# MYSQL INNODB DeadLock



## denny (23. Juli 2014)

hi,

ich weiß, dass ISPCONFIG3 mit MyISAM ausgeliefert wird, aber MyISAM ist halt schlecht in einem Cluster unterzubringen 
Daher habe ich alle MyISAM Einträge durch INNODB ersetzt. Das klappt soweit auch problemlos, selbst die Updates laufen durch. Ich stelle allerdings folgendes fest:

Wenn ich eine Node (von 3) offline nehme, z.B. wegen MySQL Updates, dann habe ich schon mehrfach erlebt, wie es zu einem DEADLOCK kommt.
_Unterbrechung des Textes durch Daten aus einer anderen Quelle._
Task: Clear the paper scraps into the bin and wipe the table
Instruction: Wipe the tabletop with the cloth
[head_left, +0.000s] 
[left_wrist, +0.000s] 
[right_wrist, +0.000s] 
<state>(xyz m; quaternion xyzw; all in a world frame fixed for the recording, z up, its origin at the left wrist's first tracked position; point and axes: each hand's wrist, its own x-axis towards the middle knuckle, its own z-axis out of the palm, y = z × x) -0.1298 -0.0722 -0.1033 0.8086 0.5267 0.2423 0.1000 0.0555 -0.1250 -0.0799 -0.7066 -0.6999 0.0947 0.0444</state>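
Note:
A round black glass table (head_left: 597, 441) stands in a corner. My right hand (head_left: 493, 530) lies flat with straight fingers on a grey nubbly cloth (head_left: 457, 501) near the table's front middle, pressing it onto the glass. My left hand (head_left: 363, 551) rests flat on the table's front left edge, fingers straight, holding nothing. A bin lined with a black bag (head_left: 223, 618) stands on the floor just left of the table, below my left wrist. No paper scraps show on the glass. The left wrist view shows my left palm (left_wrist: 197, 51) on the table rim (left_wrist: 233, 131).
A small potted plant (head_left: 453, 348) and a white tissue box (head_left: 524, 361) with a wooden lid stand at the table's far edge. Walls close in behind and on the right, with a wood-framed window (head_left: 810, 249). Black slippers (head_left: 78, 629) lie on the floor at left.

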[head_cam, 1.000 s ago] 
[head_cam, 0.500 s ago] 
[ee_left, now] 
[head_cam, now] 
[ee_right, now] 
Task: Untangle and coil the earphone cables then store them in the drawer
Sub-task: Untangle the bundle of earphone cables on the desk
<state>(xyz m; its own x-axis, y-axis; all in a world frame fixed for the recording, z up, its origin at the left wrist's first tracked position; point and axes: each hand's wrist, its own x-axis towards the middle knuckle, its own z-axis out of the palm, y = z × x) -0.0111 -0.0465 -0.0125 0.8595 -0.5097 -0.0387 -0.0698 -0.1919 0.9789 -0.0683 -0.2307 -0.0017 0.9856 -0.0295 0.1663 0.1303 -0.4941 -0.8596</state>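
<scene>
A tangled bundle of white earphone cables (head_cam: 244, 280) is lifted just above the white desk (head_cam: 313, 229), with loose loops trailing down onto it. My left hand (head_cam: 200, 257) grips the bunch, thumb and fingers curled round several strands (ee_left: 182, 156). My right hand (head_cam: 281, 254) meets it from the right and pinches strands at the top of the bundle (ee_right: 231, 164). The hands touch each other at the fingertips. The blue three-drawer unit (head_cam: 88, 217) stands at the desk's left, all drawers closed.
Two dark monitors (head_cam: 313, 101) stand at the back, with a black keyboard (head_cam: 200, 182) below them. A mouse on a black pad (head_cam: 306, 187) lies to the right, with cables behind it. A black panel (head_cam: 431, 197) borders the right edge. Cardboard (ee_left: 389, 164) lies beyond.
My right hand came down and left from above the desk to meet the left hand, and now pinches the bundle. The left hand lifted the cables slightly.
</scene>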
Es reicht einfach das Admin Interface aufrufen zu wollen:


```
[URL="https://web.informatik.tu-darmstadt.de:8080/index.php#"]
[/URL]
 Login #0  db->query(DELETE FROM sys_session WHERE last_updated <  '2014-07-23 09:39:28' AND `permanent` != 'y') called at  [/usr/local/ispconfig/interface/lib/classes/session.inc.php:136] #1  session->gc(1440) called at  [/usr/local/ispconfig/interface/lib/classes/session.inc.php:60] #2  session->close() #3  session_write_close() called at  [/usr/local/ispconfig/interface/lib/app.inc.php:124] #4  app->__destruct()
```
Der Percona Cluster sagt dazu folgendes:


```
------------------------
LATEST DETECTED DEADLOCK
------------------------
2014-07-23 09:57:57 7f496f491700
*** (1) TRANSACTION:
TRANSACTION 6905484, ACTIVE 21 sec fetching rows
mysql tables in use 1, locked 1
LOCK WAIT 37 lock struct(s), heap size 6544, 1937 row lock(s), undo log entries 1896
MySQL thread id 199369, OS thread handle 0x7f496f554700, query id 1286155 10.172.0.2 ispconfig updating
*** (1) WAITING FOR THIS LOCK TO BE GRANTED:
RECORD LOCKS space id 850 page no 6748 n bits 120 index `PRIMARY` of table `dbispconfigweb01`.`sys_session` trx id 6905484 lock_mode X waiting
*** (2) TRANSACTION:
TRANSACTION 6905572, ACTIVE 0 sec fetching rows
mysql tables in use 1, locked 1
421 lock struct(s), heap size 46632, 846 row lock(s), undo log entries 422
MySQL thread id 199375, OS thread handle 0x7f496f491700, query id 1286191 10.172.0.2 ispconfig updating
DELETE FROM sys_session WHERE last_updated < '2014-07-23 09:33:21' AND `permanent` != 'y'
*** (2) HOLDS THE LOCK(S):
RECORD LOCKS space id 850 page no 6748 n bits 120 index `PRIMARY` of table `dbispconfigweb01`.`sys_session` trx id 6905572 lock_mode X locks rec but not gap
*** (2) WAITING FOR THIS LOCK TO BE GRANTED:
RECORD LOCKS space id 850 page no 2924 n bits 504 index `last_updated` of table `dbispconfigweb01`.`sys_session` trx id 6905572 lock_mode X waiting
*** WE ROLL BACK TRANSACTION (2)
```
Nach ein wenig recherchieren bin ich mir sicher, dass dies ein INNODB "Problem" ist. Meine Frage wäre daher, wie ich das lösen kann.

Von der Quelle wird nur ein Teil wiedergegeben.